As much as Penangites love and cherish their hometown and everything it represents, they often have to make the difficult decision to leave home, usually for better job prospects.
Along with homesickness and day-long cravings for island street food, they have to contend with a string of stereotypical comments from non-Penangites that first shock, then irritate them no end.
Here are six teeth-gnashing comments they hear all the time.
1. ‘Such terrible driving, confirmed that man is a Penang driver.’
If Penangites could get a ringgit for every time they heard that Penang drivers are a nightmare on wheels, they would be millionaires.
So yes, Penang drivers have earned a bad reputation for how they drive. In fact, the “P” number plate itself can strike fear and judgment in the hearts of other drivers.
A related fear for any non-Penangite is driving along the congested streets of George Town, surrounded by island bullies brandishing their “P” number plate like a badge of honour.
But not every Penangite drives like a stunt performer on a movie set. The majority are law abiding and even courteous behind the wheel – so watch your words, people.
2. Considering Bukit Mertajam a part of Penang island
Those who live on the island do not identify strongly with mainland Penangites.
The only time islanders would ever dream of crossing the bridge is for work or to reluctantly visit a relative.
Try telling any islander that Bukit Mertajam is part of Penang and they would vehemently claim that anything beyond the Bridge is simply not a part of Penang.
But now, with the massive IKEA at Batu Kawan, maybe it’s time for island folk to come to terms with their mainland issues.
3. ‘Why are your Hokkien mee and curry laksa so different?’
Don’t mess with Penangites when it comes to their Hokkien mee. They will put their foot down that Hokkien mee is a rich broth-based dish filled with yellow noodles, pork, prawns and a half of a full-boiled egg, no matter how much Kuala Lumpur folks try to convince them otherwise.
So better hide your dismay when the expected glistening mass of thick noodles drenched in dark soya sauce and sprinkled with crunchy bits of deep-fried pork lard do not make it to your table.
Also, do not expect a piping hot bowl of noodles swimming in a broth of curry and coconut milk with cockles, shrimp and tofu puffs when ordering curry laksa in Penang.
What you’ll get is a bowl of assam laksa – and don’t you dare kick up a fuss about it. Intricately flavourful, it is a sweet, spicy and sour fish broth served with rice noodles. So just eat-up and keep your comments to yourself!
4. ‘You’re from Penang? Have you tried this shop?’

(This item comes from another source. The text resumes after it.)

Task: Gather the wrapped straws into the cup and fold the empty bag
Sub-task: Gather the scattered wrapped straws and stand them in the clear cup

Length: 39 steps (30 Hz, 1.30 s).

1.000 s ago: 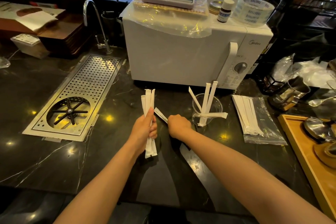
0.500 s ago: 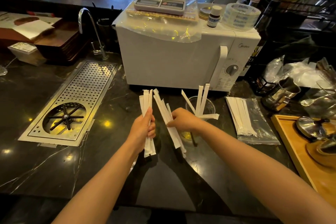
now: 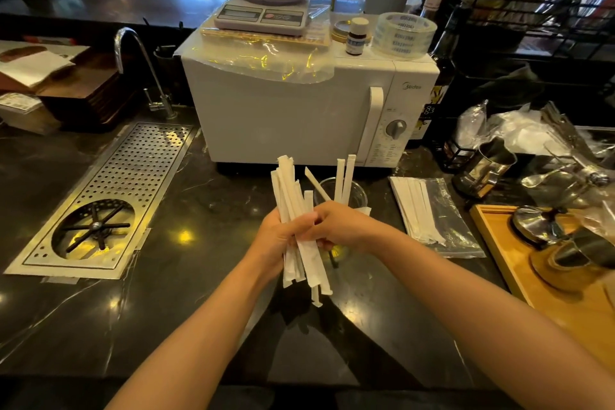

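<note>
A bundle of white paper-wrapped straws (image 3: pixel 293 196) stands nearly upright above the dark counter, just in front of the microwave. My left hand (image 3: pixel 276 240) grips its left side and my right hand (image 3: pixel 336 226) closes on its right side. Directly behind my right hand is a clear glass cup (image 3: pixel 356 193) with three wrapped straws (image 3: pixel 344 176) sticking up out of it. To the right lies a clear plastic bag (image 3: pixel 449 220) flat on the counter, with several wrapped straws (image 3: pixel 416 210) inside.
A white microwave (image 3: pixel 299 116) stands close behind the cup, with a scale and tape on top. A perforated steel drain tray (image 3: pixel 109 196) and tap are at the left. A wooden tray (image 3: pixel 532 280) with metal jugs sits at the right.
My right hand carried its straws leftward and joined them with the bundle in my left hand. Both hands now hold one bundle, closer to the cup.
</note>
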Tool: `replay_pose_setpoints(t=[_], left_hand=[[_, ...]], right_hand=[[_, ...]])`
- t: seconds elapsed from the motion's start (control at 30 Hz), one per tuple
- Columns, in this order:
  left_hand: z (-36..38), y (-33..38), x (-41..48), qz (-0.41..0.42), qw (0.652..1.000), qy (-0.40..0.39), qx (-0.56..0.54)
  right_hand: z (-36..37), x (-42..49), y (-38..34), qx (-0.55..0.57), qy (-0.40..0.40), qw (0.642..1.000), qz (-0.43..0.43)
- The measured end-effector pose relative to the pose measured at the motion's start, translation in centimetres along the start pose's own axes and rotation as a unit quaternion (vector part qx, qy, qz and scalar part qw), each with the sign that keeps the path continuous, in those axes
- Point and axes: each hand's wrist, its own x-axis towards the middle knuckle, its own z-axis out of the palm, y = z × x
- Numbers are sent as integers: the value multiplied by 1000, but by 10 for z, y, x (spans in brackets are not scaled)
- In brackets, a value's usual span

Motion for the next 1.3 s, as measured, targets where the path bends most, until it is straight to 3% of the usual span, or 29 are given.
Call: replay_pose_setpoints(t=[0.27, 0.63, 0.77, 0.93, 1.0, 1.1, 1.3], left_hand=[[17, -4, -1, -13, 999, -9, 43], [29, -5, -1, 18, 996, -16, 91], [33, -3, 1, 18, 991, -14, 130], [43, 4, -3, 23, 982, -75, 171], [49, 2, -2, 13, 980, -99, 175], [60, -4, 0, 7, 975, -132, 181], [79, -17, 3, 10, 962, -160, 220]], right_hand=[[-9, -6, 15, -25, -14, 1000, 11], [-21, -23, 28, 33, -2, 999, 7], [-28, -37, 33, -13, 30, 999, -15], [-47, -54, 41, -69, 64, 995, -42], [-53, -58, 42, -35, 84, 994, -63], [-54, -62, 41, 42, 52, 992, -108], [-42, -55, 63, 80, 53, 986, -138]])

Yes, Penang might be a small island to some but that does not mean those who live there have been to every single char koay teow and nasi kandar joint and hipster café there.
People, listen up! Penang island is 293 square km with a population of 722,384. It is also the most densely populated island in the country, so honestly “have you tried this shop?” makes for a rather inane question.
You’re better off asking this to a tourist as most stalls hyped-up on social media are inundated with tourists both local and foreign instead of actual Penangites, who prefer to stay as far away as possible.
5. ‘You can’t speak Mandarin or Cantonese, ah? Only Hokkien?’
Many Penangites struggle to adjust when they leave their beloved state. Not only do they crave the authentic Penang-style hawker fare they grew up with, they struggle with language as well.
Over in Penang, Hokkien is the spoken dialect but elsewhere, Cantonese and Mandarin are spoken, thus giving Penang Hokkien speakers the undignified title of “bananas”, meaning Chinese who cannot speak Mandarin.
6. ‘Have you tried that nasi kandar, char koay teow shop in KL? It’s as good as the one in Penang.’
No Penangite in their right mind would agree that Kuala Lumpur char koay teow or nasi kandar are even remotely close to the authentic fare served in Penang.
Kuala Lumpur can claim to be the champion of many things – skyscrapers, a happening night life and designer shopping outlets – but when it comes to food, leave it to Penang, please.